Plus de trente années avant qu’un garçon boulanger eût détruit une armée française dans les Cévennes, un autre partisan avait dirigé dans les landes de la Gascogne un soulèvement provoqué par l’introduction de la gabelle dans ces contrées. Maître un moment de plusieurs villes importantes, un vieux soldat du nom de Audijos, à la tête de plusieurs milliers d’insurgés, tint deux ans la campagne, malgré les forces imposantes envoyées pour le réduire. Les sympathies universelles des populations protégèrent Audijos contre toutes les poursuites, quoique bon nombre des siens fussent journellement roués ou pendus à Dax, à Tartas, à Saint-Sever. Dans l’impossibilité de faire tomber sa tête, le gouvernement estima habile d’offrir à ce chef intrépide, comme il dut le faire plus tard pour Jean Cavalier, des lettres d’abolition avec un emploi hors du royaume[1]. Deux années auparavant, le comté de Boulogne s’était trouvé en feu par suite d’une taxe de 40,000 livres imposée en dépit des privilèges reconnus aux Boulonnais. « C’était une très petite somme, nous dit Louis XIV lui-même dans ses mémoires, et je la leur imposai seulement pour leur faire connaître que j’en avais le pouvoir et le droit. » Le roi ajoute que, des rassemblemens armés s’étant formés en plusieurs lieux, il dut envoyer des troupes pour réprimer l’insurrection ; il fit ensuite condamner à mort et envoyer aux galères ceux qui furent pris les armes à la main, « croyant devoir en cette circonstance, ajoute le monarque dans ses conseils à son fils, suivre ma raison plutôt que mon inclination[2]. » Il dut en effet en coûter beaucoup au cœur du prince, car cette révolte, secrètement fomentée par la noblesse, comme nous l’apprend Louis XIV, fut réprimée avec une rigueur terrible.
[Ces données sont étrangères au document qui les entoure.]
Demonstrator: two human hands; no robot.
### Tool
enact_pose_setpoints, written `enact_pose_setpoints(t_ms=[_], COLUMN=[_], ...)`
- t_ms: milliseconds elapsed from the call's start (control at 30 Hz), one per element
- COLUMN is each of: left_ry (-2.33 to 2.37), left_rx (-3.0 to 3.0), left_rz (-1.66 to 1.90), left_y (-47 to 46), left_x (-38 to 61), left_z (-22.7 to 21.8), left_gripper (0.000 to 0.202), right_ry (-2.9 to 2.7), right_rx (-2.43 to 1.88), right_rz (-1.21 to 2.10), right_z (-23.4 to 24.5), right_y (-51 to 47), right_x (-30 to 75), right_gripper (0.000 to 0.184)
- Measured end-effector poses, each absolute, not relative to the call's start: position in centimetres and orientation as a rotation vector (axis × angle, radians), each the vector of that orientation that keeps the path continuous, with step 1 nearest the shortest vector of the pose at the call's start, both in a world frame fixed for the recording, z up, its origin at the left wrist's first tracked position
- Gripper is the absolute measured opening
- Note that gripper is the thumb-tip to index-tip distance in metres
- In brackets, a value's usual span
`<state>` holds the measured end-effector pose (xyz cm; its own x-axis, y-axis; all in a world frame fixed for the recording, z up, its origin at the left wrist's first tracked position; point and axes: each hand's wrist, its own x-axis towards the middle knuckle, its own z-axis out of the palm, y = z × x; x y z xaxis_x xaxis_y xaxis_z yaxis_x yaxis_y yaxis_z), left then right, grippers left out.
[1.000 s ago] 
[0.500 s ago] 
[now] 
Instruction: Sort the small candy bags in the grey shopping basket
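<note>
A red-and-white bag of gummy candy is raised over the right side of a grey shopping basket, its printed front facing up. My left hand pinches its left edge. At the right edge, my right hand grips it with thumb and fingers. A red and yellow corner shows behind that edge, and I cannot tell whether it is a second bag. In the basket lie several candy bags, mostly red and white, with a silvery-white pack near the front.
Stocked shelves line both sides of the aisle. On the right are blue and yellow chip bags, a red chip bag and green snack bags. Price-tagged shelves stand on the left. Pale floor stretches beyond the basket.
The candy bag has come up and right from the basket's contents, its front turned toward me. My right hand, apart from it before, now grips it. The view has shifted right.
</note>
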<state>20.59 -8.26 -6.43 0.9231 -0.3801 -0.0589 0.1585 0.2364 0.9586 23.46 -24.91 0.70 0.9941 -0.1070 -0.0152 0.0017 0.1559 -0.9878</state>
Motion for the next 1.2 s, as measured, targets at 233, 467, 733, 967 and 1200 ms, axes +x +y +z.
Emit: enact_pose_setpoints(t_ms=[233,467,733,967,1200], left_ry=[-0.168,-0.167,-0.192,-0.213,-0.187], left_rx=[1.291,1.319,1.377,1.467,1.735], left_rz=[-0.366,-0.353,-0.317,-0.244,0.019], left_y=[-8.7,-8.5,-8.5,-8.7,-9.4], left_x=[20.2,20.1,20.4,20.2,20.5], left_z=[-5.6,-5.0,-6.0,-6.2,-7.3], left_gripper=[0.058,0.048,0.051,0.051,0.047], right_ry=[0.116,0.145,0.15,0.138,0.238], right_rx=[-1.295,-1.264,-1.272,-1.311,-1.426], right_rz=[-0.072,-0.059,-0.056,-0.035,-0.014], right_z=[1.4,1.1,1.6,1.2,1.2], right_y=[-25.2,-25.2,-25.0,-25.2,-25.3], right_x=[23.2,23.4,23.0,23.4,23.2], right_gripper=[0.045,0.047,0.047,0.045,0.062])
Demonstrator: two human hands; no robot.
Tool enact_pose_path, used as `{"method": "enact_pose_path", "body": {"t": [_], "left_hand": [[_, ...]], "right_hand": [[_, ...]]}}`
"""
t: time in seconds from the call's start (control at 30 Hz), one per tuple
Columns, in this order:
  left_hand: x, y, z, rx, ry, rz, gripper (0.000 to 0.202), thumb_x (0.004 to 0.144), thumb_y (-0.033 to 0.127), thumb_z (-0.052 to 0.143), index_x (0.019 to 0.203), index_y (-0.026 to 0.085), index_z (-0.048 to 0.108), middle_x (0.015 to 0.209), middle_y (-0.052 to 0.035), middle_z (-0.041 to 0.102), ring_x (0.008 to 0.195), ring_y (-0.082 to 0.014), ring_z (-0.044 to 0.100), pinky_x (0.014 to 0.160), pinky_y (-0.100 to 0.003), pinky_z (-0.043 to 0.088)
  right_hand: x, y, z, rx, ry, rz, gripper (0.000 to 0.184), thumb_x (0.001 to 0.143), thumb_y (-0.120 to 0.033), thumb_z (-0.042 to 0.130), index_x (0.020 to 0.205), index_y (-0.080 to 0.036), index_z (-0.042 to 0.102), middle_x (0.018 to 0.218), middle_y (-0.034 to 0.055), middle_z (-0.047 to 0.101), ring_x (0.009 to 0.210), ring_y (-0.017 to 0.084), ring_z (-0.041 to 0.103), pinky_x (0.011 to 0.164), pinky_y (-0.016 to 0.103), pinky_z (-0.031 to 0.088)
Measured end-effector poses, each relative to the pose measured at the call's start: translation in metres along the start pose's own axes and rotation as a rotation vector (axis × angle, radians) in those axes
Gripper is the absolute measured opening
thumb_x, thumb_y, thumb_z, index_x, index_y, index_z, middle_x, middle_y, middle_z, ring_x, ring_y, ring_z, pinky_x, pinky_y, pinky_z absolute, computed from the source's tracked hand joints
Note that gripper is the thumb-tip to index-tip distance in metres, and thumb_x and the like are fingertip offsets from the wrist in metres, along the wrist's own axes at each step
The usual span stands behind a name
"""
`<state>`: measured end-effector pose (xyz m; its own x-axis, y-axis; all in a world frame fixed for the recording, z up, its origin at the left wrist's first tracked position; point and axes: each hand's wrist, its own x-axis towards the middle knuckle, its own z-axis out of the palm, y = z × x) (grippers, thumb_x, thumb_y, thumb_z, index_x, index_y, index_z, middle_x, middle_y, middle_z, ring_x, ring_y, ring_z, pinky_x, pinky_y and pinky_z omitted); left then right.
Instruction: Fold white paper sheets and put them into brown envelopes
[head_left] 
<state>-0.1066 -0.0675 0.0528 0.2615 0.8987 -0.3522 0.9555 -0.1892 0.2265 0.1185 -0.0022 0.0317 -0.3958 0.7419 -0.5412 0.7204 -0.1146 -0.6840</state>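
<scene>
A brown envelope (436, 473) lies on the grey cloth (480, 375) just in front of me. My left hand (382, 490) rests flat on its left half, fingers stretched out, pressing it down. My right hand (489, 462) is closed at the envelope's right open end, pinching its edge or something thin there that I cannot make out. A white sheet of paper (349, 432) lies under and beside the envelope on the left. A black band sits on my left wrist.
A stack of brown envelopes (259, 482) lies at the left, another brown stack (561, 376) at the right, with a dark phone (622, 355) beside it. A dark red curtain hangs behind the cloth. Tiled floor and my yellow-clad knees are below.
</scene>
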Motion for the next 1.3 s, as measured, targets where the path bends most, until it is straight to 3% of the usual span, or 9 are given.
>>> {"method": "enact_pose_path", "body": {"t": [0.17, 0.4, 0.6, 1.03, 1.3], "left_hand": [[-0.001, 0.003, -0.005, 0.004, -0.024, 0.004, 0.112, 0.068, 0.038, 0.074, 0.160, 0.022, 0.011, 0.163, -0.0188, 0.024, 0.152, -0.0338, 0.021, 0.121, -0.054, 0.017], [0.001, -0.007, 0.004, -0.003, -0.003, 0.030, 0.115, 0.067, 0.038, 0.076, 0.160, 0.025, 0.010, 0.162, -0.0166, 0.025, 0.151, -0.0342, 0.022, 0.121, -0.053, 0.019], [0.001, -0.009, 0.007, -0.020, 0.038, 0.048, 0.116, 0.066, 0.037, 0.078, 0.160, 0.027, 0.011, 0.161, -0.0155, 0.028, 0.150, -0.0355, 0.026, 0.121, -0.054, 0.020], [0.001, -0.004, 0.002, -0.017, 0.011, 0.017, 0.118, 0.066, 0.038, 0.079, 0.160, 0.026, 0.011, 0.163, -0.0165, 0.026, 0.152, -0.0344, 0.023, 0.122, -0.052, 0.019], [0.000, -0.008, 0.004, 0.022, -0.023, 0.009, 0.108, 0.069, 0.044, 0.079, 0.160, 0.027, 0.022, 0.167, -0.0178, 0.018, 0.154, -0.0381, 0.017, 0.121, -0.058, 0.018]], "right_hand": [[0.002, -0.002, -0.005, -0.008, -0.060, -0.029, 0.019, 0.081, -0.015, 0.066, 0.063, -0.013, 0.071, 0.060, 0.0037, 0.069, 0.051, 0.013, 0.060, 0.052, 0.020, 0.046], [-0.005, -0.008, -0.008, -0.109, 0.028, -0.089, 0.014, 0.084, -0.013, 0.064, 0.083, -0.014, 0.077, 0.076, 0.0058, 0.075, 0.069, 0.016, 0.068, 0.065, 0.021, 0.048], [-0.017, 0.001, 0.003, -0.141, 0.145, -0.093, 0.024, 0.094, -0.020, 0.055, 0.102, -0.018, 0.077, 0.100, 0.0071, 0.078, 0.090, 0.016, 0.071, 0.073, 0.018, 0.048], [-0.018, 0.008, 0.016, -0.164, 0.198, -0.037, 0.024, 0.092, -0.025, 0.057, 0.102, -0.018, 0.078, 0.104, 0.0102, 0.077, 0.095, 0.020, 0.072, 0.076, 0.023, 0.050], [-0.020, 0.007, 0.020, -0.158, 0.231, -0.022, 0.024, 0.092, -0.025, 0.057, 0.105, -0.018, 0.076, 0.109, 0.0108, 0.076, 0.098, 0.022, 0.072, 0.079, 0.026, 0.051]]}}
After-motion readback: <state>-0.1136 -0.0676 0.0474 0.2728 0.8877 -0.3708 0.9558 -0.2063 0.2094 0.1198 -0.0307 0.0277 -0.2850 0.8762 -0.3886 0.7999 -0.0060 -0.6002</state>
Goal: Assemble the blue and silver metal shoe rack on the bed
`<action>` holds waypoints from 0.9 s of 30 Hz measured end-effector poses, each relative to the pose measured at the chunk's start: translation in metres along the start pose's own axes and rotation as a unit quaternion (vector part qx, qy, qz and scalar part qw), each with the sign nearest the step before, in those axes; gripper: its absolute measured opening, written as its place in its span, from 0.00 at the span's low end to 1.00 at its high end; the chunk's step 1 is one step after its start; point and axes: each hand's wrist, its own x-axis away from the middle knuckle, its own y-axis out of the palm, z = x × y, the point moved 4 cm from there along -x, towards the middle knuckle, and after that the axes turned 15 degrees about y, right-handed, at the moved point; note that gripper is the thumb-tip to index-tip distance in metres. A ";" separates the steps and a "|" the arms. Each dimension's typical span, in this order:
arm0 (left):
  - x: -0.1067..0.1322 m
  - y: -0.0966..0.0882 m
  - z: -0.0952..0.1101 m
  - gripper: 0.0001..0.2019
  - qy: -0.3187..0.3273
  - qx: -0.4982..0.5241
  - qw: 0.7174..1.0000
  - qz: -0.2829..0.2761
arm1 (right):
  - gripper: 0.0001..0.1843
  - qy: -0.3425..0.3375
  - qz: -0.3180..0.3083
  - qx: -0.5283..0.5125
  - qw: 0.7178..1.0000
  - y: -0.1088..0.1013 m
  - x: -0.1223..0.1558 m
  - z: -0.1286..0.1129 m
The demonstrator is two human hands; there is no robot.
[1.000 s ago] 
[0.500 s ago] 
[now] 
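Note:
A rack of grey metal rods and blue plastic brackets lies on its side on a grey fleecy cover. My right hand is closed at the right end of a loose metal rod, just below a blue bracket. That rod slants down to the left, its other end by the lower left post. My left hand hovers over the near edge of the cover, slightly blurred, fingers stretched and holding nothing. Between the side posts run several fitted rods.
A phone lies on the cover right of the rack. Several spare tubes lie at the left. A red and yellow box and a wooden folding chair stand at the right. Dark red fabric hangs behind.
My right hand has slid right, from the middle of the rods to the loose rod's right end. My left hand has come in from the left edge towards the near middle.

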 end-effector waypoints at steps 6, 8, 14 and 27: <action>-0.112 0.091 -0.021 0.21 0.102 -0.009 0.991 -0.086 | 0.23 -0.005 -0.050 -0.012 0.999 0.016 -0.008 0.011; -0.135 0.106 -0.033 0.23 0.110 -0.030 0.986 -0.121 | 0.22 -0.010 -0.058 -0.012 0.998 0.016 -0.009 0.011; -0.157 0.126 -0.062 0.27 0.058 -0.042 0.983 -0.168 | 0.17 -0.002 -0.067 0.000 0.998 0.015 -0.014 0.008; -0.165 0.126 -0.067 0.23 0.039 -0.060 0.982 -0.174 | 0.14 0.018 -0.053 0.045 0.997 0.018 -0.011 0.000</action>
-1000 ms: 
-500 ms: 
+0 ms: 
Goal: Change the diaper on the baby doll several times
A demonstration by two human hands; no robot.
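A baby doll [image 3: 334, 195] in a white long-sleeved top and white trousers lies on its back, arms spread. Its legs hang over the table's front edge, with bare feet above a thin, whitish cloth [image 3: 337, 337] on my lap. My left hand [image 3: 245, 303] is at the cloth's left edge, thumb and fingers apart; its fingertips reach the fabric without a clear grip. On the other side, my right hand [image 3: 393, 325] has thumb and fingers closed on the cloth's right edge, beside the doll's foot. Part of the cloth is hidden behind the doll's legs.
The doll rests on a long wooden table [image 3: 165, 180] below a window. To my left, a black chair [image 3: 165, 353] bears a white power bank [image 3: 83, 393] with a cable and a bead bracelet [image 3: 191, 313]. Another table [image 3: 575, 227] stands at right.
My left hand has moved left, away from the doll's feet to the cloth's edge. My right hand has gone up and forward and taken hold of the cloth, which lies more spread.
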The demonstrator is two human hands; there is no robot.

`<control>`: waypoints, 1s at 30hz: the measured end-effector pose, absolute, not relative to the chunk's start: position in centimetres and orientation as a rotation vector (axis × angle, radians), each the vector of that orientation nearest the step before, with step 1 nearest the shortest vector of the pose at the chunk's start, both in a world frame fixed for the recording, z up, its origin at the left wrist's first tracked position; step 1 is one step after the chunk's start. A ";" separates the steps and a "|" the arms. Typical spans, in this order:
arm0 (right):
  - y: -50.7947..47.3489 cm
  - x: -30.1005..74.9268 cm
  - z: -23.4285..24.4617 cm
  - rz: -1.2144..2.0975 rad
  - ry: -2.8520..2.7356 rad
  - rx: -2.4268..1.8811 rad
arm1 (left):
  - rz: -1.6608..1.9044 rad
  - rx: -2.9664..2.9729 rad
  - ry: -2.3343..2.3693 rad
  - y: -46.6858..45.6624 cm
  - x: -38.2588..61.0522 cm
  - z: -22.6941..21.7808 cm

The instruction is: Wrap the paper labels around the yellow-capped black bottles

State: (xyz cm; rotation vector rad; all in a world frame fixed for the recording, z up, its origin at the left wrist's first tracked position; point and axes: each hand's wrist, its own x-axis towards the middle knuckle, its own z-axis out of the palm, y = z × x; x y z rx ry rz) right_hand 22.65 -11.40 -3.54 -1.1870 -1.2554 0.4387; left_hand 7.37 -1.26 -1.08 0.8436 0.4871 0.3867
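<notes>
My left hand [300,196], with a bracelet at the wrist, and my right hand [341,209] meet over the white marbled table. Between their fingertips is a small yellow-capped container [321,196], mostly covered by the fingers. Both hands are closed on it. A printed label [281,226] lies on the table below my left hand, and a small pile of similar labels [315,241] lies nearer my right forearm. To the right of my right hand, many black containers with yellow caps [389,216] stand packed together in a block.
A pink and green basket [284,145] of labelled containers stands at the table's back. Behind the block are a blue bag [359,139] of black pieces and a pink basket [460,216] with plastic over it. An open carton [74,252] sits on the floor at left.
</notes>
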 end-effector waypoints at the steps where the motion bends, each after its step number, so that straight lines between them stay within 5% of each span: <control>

Un document de l’existence duquel on douterait, s’il n’avait une date certaine, prescrivit avant toute information judiciaire à un maître des requêtes envoyé sur les lieux de punir au moins douze cents personnes, chiffre minimum, et de choisir les prisonniers parmi les hommes les plus valides, de manière qu’ils pussent faire un service utile sur les galères de sa majesté, négligées par le

  1. Correspondance administrative sous le règne de Louis XIV, t. III. — Voir les cinquante-sept lettres adressées par Pellat à Colbert du 26 mai 1664 au 8 février 1667.
  2. Instruction du dauphin. Œuvres de Louis XIV, t. Ier, p. 213.